### What to produce
Check every line of the entries below for the word "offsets". Then give the number of lines that have it, with nothing added.

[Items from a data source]
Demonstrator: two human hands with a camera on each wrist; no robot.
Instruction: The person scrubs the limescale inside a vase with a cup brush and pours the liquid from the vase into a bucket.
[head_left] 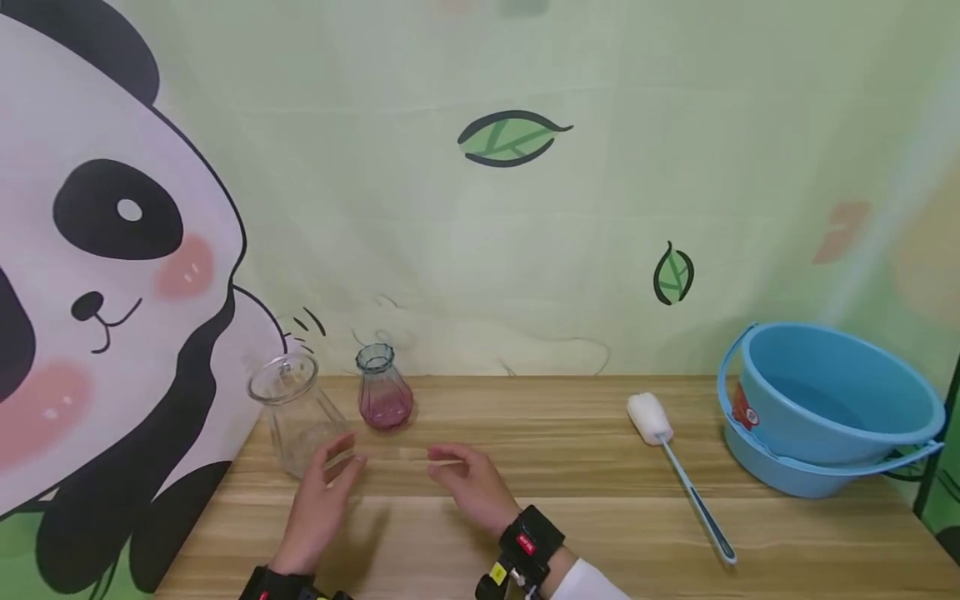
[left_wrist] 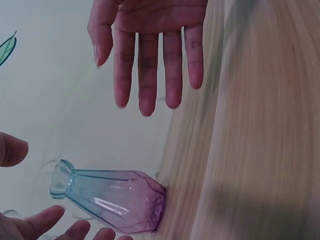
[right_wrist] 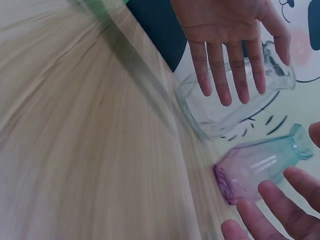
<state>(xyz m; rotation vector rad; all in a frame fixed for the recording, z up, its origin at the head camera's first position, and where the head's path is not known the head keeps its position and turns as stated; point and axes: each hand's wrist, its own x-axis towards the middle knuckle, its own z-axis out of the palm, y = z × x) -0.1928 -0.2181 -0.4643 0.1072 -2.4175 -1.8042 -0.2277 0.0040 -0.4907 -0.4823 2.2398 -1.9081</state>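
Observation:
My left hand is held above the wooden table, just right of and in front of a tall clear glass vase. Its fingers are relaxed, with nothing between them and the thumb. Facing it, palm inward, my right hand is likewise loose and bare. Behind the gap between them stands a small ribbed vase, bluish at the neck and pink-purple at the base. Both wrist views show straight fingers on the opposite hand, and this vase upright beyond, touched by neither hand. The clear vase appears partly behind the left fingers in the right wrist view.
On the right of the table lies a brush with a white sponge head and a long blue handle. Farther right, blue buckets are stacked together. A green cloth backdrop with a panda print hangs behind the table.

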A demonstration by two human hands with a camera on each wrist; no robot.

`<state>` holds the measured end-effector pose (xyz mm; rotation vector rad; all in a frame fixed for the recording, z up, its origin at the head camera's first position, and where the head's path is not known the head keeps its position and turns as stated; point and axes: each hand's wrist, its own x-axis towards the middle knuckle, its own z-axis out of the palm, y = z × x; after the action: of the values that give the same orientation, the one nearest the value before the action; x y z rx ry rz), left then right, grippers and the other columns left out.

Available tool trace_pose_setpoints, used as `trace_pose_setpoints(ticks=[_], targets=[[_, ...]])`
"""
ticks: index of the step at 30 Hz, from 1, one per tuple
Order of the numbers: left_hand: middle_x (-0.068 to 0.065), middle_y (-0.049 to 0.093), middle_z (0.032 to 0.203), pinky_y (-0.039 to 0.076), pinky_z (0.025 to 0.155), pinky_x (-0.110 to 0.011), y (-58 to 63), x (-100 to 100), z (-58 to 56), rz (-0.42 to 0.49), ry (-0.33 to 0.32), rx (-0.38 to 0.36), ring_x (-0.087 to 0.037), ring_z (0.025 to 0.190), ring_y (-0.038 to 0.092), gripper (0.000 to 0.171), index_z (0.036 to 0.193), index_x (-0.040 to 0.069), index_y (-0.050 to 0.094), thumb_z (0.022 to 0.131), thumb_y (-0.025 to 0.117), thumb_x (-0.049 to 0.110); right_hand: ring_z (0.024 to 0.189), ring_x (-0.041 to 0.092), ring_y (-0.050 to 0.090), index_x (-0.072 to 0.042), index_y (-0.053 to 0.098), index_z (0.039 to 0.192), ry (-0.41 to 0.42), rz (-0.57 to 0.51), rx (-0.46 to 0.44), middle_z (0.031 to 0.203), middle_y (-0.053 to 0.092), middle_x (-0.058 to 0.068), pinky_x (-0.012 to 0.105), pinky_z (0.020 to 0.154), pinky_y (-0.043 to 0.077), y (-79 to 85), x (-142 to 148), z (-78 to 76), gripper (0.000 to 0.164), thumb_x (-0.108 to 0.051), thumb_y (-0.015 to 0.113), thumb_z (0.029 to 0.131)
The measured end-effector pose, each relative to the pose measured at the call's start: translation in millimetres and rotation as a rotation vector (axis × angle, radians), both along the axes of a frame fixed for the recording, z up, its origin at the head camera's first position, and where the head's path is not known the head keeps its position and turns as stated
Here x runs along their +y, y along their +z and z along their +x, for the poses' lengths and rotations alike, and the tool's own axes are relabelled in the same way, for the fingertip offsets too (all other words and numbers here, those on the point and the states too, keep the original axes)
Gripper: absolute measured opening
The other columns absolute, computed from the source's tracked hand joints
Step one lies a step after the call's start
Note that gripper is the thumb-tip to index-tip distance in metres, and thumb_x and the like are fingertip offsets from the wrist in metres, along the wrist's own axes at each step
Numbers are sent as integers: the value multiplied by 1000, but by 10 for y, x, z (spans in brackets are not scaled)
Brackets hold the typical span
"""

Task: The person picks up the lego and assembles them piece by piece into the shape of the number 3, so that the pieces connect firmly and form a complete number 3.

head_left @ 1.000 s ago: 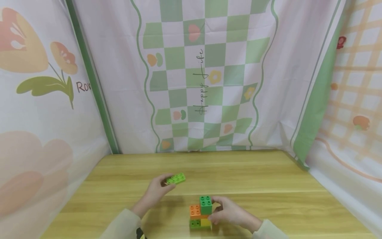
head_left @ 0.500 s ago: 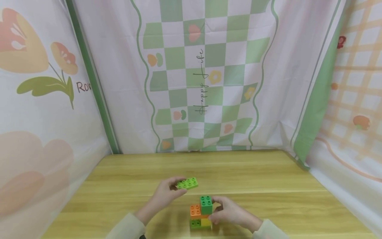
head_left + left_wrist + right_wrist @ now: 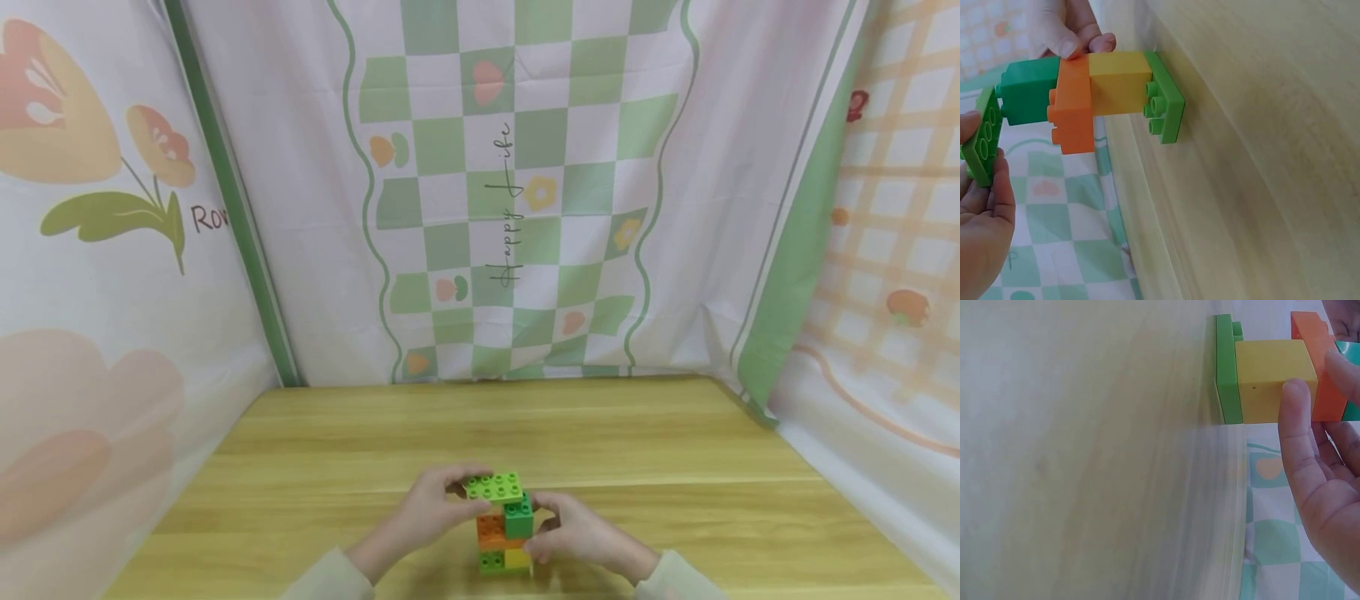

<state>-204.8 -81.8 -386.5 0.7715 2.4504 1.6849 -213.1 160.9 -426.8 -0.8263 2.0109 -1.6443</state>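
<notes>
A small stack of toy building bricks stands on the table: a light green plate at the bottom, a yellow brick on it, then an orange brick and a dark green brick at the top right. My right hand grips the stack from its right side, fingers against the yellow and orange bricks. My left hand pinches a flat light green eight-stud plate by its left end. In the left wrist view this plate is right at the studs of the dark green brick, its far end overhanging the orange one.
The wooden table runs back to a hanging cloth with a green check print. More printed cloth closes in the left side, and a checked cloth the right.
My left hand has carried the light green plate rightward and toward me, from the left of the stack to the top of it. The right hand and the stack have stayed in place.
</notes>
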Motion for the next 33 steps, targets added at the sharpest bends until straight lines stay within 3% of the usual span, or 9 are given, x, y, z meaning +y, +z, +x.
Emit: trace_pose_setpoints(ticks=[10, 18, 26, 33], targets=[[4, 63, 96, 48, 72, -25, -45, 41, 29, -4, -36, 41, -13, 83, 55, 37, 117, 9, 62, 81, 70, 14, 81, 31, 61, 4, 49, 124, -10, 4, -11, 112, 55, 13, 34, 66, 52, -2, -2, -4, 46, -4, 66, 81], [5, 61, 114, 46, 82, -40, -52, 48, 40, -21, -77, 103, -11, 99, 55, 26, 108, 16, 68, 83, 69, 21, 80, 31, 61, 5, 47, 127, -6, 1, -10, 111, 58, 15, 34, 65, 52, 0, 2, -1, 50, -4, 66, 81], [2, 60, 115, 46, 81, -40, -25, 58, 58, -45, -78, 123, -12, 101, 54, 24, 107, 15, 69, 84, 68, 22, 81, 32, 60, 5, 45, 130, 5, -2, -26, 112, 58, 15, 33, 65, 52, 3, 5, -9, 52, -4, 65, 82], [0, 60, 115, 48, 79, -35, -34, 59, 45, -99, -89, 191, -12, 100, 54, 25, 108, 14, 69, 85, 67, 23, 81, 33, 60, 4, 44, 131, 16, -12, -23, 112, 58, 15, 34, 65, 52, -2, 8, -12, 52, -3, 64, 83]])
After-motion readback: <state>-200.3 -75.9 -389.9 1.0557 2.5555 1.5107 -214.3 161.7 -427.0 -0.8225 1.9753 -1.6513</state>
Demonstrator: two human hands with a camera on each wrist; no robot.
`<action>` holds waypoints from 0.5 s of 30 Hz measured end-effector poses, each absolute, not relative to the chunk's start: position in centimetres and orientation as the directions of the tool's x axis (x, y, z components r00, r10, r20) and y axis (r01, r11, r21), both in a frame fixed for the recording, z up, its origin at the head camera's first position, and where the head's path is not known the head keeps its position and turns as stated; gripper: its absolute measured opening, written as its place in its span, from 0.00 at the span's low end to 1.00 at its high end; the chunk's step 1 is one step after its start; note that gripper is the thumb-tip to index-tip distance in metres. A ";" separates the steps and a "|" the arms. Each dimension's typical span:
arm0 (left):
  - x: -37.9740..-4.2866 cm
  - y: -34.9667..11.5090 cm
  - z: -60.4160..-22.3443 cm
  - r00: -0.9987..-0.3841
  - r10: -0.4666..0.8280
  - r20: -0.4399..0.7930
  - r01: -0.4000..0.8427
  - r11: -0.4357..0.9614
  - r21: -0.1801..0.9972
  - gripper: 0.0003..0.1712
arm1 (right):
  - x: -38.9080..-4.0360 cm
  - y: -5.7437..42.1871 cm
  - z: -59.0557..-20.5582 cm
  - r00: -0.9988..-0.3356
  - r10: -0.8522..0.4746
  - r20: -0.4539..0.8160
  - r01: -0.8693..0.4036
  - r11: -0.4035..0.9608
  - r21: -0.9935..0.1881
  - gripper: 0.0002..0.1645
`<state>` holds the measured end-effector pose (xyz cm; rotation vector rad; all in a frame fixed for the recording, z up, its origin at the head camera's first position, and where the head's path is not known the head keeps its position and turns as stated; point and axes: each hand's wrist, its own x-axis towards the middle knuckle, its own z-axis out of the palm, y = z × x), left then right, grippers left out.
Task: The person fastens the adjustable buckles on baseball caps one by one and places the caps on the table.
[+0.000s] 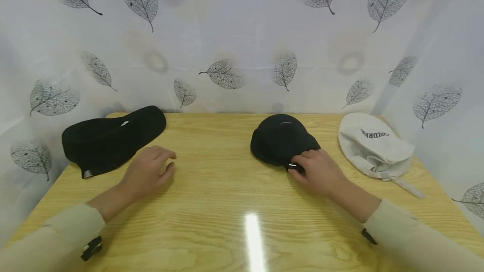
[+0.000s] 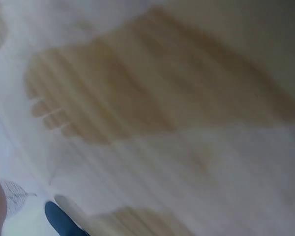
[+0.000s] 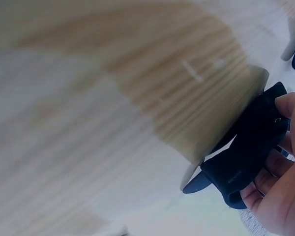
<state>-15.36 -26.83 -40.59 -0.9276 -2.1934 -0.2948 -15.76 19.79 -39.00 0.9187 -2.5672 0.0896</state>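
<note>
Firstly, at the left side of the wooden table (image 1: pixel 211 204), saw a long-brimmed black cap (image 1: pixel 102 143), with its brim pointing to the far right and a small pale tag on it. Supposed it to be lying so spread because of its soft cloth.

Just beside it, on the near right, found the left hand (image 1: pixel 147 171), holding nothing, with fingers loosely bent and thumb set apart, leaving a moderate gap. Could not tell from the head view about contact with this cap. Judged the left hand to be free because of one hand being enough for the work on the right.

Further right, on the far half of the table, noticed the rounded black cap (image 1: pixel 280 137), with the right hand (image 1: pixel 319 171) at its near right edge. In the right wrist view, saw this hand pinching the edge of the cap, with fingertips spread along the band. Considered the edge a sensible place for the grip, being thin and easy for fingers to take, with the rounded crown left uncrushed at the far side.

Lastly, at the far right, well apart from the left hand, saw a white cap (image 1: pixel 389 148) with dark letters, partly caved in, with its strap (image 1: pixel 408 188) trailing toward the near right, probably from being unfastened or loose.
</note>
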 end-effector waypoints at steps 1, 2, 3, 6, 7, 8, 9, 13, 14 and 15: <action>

### Written answer
2